» THE PROBLEM
Only the text of the records, copied exactly, is wanted; no pictures.
────
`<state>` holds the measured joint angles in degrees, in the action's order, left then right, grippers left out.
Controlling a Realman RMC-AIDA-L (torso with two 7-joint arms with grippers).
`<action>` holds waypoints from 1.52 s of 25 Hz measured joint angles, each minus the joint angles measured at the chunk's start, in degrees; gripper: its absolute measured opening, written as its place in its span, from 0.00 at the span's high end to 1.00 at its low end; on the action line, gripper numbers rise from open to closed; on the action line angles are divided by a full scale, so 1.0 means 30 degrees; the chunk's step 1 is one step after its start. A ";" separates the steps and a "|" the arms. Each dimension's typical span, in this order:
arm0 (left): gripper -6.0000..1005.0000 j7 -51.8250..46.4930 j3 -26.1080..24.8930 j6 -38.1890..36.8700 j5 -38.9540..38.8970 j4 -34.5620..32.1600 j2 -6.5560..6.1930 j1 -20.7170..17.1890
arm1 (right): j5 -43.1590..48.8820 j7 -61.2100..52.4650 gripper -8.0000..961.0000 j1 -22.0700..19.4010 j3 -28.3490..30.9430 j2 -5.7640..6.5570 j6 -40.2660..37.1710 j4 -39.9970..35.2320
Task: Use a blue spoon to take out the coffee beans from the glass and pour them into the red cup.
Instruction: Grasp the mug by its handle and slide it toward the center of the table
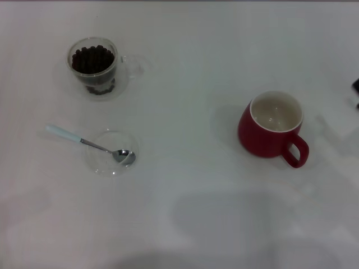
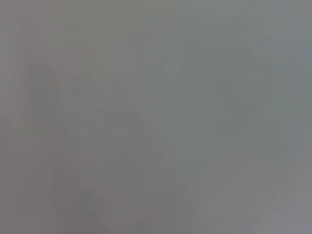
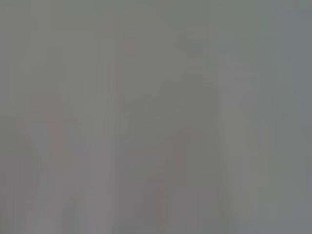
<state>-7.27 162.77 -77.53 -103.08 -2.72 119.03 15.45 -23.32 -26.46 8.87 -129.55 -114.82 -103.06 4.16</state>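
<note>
In the head view the glass (image 1: 95, 66) stands at the far left, upright, filled with dark coffee beans (image 1: 92, 58). The blue spoon (image 1: 90, 143) lies in front of it, its metal bowl resting in a flat clear round dish (image 1: 111, 153) and its pale blue handle pointing left onto the table. The red cup (image 1: 273, 129) stands upright at the right, white inside and empty, its handle toward the front right. A dark bit of the right arm (image 1: 355, 88) shows at the right edge. Neither gripper shows in any view; both wrist views show only plain grey.
The white table (image 1: 185, 185) carries soft shadows near the front edge. A wide bare stretch lies between the dish and the red cup.
</note>
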 joint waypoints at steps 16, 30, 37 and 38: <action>0.11 -0.0010 0.0000 0.0055 0.0722 0.0000 -0.0008 0.0080 | 0.4959 -0.0637 0.09 0.0062 0.0002 -0.0104 0.3494 -0.0854; 0.11 -0.0009 0.0001 0.0091 0.0727 -0.0001 -0.0039 0.0072 | 0.5428 -0.0563 0.09 -0.0022 0.0002 -0.0132 0.5490 -0.1405; 0.11 -0.0008 0.0001 0.0104 0.0727 0.0000 -0.0039 0.0123 | 0.5431 -0.0532 0.09 -0.0086 0.0002 -0.0133 0.6054 -0.1426; 0.11 -0.0009 0.0000 0.0109 0.0727 0.0000 -0.0039 0.0130 | 0.5431 -0.0531 0.09 -0.0086 0.0006 -0.0134 0.6241 -0.1428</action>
<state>-7.29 162.77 -77.20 -100.89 -2.72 118.91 15.84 -7.02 -28.05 8.61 -129.53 -115.22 -84.33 -0.13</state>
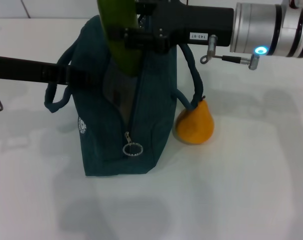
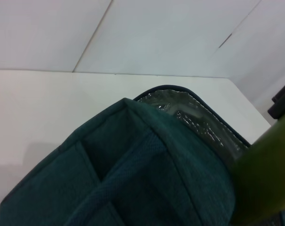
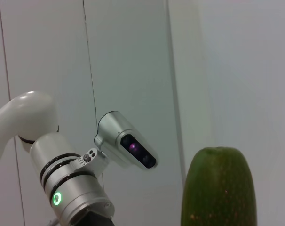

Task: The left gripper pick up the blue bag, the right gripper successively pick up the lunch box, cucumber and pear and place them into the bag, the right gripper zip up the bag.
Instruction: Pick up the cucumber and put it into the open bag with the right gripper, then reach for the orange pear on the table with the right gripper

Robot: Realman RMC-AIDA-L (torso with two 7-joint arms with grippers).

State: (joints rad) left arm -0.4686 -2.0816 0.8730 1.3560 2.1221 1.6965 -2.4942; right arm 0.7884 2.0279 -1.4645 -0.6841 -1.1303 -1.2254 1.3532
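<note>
White table carries the upright blue bag, its open top pierced by a green cucumber standing on end, clamped in the right end effector. Against the bag's right side sits the orange pear. From the bag's left, the left end effector grips a handle strap.

You're looking down on the dark teal bag from close up, its fabric top and a stitched strap filling the lower frame. Its mouth shows a strip of silvery lining, and a green cucumber stands at that opening. Behind lies the white table.
</note>
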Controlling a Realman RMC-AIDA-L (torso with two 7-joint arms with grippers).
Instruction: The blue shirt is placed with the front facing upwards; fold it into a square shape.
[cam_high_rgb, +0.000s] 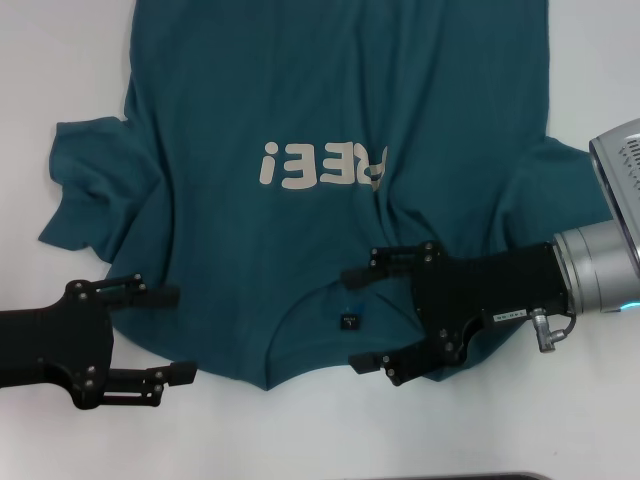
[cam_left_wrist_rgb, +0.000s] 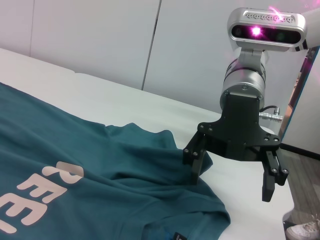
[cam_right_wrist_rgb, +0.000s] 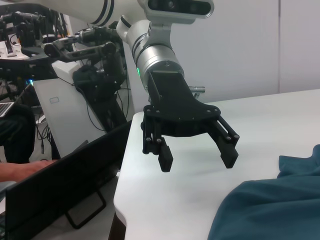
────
» REPLY TO THE EXERCISE
`<state>` holds the measured joint angles in degrees, in the action's order, left then right, grippers left out.
Controlling a Realman RMC-AIDA-L (torso with two 7-joint arms with grippers).
`<action>` holds waypoints from 1.52 s of 25 Hz measured joint angles, each minus the joint angles measured at the chunk's start, in degrees; gripper: its absolute measured opening, written as its place in its span, from 0.00 at the span's high end to 1.00 at its low end; on the action line, gripper numbers rise from open to closed; on the action line angles are divided by a full scale, so 1.0 means 30 degrees; the chunk's step 1 is one step after its start. A ";" separates the steps and a "|" the arms. Each dimension's typical span, in this order:
arm0 (left): gripper -6.0000..1005.0000 j7 -51.8250..46.4930 j3 -26.1080..24.8930 j6 -38.1890..36.8700 j5 -38.9540..38.8970 j4 -34.5620..32.1600 j2 -6.5560..6.1930 j1 -20.7170..17.1890
arm1 (right): j5 -43.1590..48.8820 j7 -61.2100..52.4650 gripper -8.0000..961.0000 j1 -22.0700..19.4010 j3 -28.3490..30.9430 j2 -5.7640..6.5570 j6 -40.2660..37.1710 j4 -39.9970..35.2320
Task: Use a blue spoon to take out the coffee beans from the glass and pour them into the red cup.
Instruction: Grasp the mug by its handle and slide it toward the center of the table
<state>-7.27 162.77 -77.53 -103.08 -2.72 119.03 15.45 -23.32 -26.46 8.87 -129.55 -114.82 -103.06 4.16</state>
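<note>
In the head view the glass (image 1: 95, 66) stands at the far left, upright, filled with dark coffee beans (image 1: 92, 58). The blue spoon (image 1: 90, 143) lies in front of it, its metal bowl resting in a flat clear round dish (image 1: 111, 153) and its pale blue handle pointing left onto the table. The red cup (image 1: 273, 129) stands upright at the right, white inside and empty, its handle toward the front right. A dark bit of the right arm (image 1: 355, 88) shows at the right edge. Neither gripper shows in any view; both wrist views show only plain grey.
The white table (image 1: 185, 185) carries soft shadows near the front edge. A wide bare stretch lies between the dish and the red cup.
</note>
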 joint waypoints at steps 16, 30, 37 and 38: <action>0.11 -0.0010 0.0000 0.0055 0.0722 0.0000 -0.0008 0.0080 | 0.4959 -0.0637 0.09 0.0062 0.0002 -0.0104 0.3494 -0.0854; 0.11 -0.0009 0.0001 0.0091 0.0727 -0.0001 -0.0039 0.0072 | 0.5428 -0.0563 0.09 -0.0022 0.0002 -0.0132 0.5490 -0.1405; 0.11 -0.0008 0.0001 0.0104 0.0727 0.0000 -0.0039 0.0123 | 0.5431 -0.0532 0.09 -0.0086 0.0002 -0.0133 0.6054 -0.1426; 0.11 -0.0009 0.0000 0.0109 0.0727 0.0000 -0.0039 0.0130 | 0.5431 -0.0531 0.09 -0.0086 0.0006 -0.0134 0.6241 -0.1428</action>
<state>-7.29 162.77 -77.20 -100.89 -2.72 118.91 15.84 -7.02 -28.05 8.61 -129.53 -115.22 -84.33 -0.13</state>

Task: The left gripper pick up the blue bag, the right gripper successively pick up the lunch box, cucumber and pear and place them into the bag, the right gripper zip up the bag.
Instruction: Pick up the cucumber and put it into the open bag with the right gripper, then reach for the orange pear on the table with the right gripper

Robot: Realman RMC-AIDA-L (torso with two 7-joint arms with grippers).

State: (joints rad) left arm -0.4686 -2.0816 0.8730 1.3560 2.1221 1.6965 -2.4942; right arm 0.7884 2.0279 -1.4645 -0.6841 -1.1303 -1.2254 1.3532
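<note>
White table carries the upright blue bag, its open top pierced by a green cucumber standing on end, clamped in the right end effector. Against the bag's right side sits the orange pear. From the bag's left, the left end effector grips a handle strap.

You're looking down on the dark teal bag from close up, its fabric top and a stitched strap filling the lower frame. Its mouth shows a strip of silvery lining, and a green cucumber stands at that opening. Behind lies the white table.
</note>
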Controlling a Realman RMC-AIDA-L (torso with two 7-joint arms with grippers).
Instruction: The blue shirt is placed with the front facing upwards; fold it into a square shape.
[cam_high_rgb, +0.000s] 
[cam_left_wrist_rgb, +0.000s] 
[cam_right_wrist_rgb, +0.000s] 

The answer given above is the complete response.